Given these principles, the court concluded that res judicata barred plaintiff’s complaint in the 2010 action. The court explained that the judge who decided the 2008 action rendered a final and comprehensive decision in which she stated that the no-representation language contained in the purchase agreement established a complete defense as a matter of law. The 2008 action decision also stated that there were no “material” changes that would have allowed plaintiff to rescind the purchase agreement.
Even though plaintiff added causes of action in 2010 that were not litigated in the 2008 action, they all arose from the same transaction or series of transactions and were or could have been litigation in the 2008 action. Accordingly, the court found that plaintiff had a full and fair opportunity to litigate its claims in the 2008 action. As a result, the complaint was dismissed and defendants were entitled to recover attorneys’ fees according to the purchase agreement.
Comment: The lower courts have not always been consistent in their interpretation of no-representation clauses similar to the one at issue in this case.
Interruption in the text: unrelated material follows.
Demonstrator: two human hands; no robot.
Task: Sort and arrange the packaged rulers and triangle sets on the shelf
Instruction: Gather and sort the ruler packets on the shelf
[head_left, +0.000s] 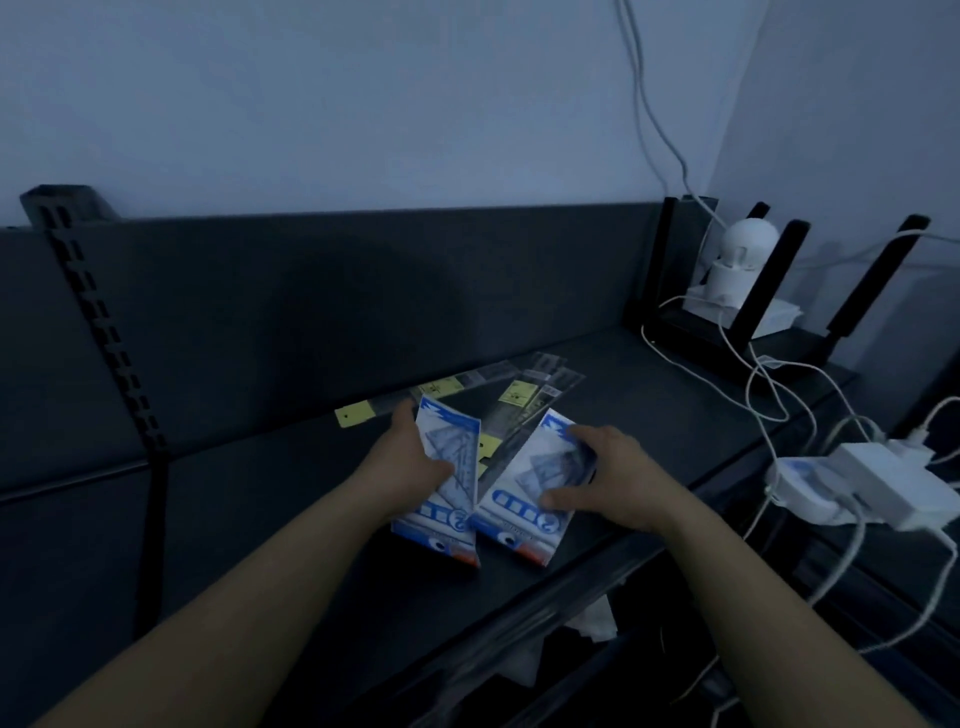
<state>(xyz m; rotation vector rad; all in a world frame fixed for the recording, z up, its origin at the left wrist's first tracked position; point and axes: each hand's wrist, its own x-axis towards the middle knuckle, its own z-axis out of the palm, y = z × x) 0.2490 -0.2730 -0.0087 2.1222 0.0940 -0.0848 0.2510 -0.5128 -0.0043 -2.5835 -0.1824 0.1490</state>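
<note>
Two blue-and-white packaged triangle sets lie side by side on the dark shelf (260, 467). My left hand (410, 460) grips the left triangle set (447, 499) by its left edge, thumb on its face. My right hand (605, 480) holds the right triangle set (524, 499) along its right edge, thumb on the front. Behind them lie several clear packaged rulers (524, 395) with yellow labels, fanned out at angles; one long ruler (405, 402) runs along the back panel.
A black router (748, 312) with upright antennas and a white round camera (737, 260) stand at the shelf's right end. White cables (769, 384) trail to a white power strip (883, 488) at the right. A slotted upright (104, 322) runs down the back panel at left.
</note>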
Here, plaintiff was shown a mock-up and a virtual computer rendering of the apartment. Yet, because this was done before plaintiff entered into its purchase agreements, and because the purchase agreements contained the “no representation” language, the court determined that plaintiff had no right to rely on the mock-up. Had the mock-up been made an exhibit to the contract, or had the terms of the contract included the specific representations plaintiff claimed the sponsor had made, we believe the decision might have been different.
In addition, plaintiff failed to allege all potential causes of action in the 2008 action. Because of the legal principle of “res judicata,” plaintiff could not take a second bite of the apple and relitigate the same facts through different causes of action. Indeed, the claims plaintiff made in the second action included alleged violations of the Martin Act and the Interstate Land Sales Full Disclosure Act, neither of which had been argued in the 2008 action. However, because the factual basis of these claims had been litigated and fully and finally decided, the court refused to consider them in the 2010 action. We do not know how the court would have considered these specific claims had they been brought in the 2008 action.
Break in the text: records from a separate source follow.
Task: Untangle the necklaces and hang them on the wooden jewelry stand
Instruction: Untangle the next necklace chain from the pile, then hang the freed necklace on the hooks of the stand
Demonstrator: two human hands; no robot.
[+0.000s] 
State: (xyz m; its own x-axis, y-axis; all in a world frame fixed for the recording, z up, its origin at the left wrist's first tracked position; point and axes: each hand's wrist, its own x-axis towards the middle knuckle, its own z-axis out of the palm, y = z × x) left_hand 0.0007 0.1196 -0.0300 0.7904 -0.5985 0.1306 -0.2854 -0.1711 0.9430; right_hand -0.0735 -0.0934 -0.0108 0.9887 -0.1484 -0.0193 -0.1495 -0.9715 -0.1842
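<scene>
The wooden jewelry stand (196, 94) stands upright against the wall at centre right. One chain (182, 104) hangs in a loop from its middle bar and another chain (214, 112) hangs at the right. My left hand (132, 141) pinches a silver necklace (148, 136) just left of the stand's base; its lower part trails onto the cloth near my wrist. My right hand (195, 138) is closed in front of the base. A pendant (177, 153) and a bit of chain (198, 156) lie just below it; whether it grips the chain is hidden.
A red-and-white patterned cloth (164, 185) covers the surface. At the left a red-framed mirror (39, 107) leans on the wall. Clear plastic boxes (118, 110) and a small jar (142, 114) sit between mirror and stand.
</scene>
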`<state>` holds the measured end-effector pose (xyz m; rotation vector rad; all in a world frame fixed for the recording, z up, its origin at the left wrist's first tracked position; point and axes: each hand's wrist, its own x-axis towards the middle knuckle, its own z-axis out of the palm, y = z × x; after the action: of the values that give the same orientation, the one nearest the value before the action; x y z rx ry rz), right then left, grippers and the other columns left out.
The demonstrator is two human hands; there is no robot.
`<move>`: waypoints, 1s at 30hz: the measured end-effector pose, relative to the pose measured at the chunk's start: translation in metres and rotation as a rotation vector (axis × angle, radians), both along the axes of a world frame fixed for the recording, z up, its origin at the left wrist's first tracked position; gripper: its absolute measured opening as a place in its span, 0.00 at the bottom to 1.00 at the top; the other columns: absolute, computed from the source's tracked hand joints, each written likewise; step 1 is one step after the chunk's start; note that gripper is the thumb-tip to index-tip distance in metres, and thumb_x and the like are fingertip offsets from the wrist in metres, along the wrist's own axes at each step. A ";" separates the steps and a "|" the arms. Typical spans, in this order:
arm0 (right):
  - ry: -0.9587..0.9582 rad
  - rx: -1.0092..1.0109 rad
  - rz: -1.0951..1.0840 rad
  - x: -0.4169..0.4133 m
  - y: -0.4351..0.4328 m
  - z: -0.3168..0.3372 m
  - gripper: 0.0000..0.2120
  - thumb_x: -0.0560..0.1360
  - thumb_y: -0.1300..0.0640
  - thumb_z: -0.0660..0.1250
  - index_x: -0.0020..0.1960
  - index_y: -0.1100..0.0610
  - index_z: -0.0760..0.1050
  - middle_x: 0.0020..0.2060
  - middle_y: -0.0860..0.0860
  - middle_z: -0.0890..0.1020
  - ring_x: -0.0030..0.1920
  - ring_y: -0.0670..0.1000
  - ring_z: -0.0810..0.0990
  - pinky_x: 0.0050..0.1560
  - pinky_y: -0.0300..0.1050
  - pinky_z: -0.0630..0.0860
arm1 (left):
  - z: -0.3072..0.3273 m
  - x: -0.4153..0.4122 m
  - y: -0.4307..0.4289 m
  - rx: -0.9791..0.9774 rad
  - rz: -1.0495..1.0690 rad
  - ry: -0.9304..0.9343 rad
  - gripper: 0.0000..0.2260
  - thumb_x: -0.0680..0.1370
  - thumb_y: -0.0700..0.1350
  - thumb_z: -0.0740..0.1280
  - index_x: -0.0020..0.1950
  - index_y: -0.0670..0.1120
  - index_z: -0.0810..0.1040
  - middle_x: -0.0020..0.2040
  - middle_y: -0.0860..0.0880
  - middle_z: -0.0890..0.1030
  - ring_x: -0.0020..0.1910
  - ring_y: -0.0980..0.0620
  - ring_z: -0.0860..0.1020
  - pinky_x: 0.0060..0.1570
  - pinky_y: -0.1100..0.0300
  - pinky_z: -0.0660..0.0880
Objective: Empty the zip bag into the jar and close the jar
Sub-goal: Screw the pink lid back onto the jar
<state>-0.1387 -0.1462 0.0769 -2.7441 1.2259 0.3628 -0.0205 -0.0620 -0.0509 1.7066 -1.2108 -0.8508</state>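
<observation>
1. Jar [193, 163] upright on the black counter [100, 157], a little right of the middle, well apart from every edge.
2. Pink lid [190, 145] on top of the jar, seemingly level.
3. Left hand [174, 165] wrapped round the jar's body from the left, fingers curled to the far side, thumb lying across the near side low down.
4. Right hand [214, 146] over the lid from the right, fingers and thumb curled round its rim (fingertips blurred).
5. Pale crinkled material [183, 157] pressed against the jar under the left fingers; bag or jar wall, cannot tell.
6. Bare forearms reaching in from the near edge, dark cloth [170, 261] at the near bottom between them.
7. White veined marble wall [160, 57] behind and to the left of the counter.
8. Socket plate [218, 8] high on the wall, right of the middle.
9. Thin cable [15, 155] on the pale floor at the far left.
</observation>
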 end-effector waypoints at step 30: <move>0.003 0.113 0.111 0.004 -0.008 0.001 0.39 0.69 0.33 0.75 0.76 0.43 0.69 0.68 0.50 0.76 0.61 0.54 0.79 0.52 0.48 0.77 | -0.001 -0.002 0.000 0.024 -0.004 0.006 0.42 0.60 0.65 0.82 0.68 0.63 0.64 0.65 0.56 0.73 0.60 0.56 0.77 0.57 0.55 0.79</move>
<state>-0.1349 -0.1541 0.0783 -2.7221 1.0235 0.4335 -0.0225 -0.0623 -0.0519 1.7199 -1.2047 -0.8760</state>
We understand that the decision from the 2008 action has been appealed to the appellate division. We will wait to see whether that court agrees with the lower court that the no-representation language in the purchase agreements precludes plaintiff from maintaining an action for a return of the down payments. Further, if the 2010 decision is similarly appealed, we await the appellate court’s advice on whether any of the new claim can survive notwithstanding the decision in the 2008 case.
This case cautions buyers. If purchasing an apartment that is not yet built, and if you are purchasing because of representations made concerning the layout, size, number of windows, number of skylights, etc. – make sure it is in writing and is attached and incorporated into the purchase agreement. It is also a caution to all litigants that all claims be asserted at the time of the initial action so that they are not precluded by the doctrine of res judicata.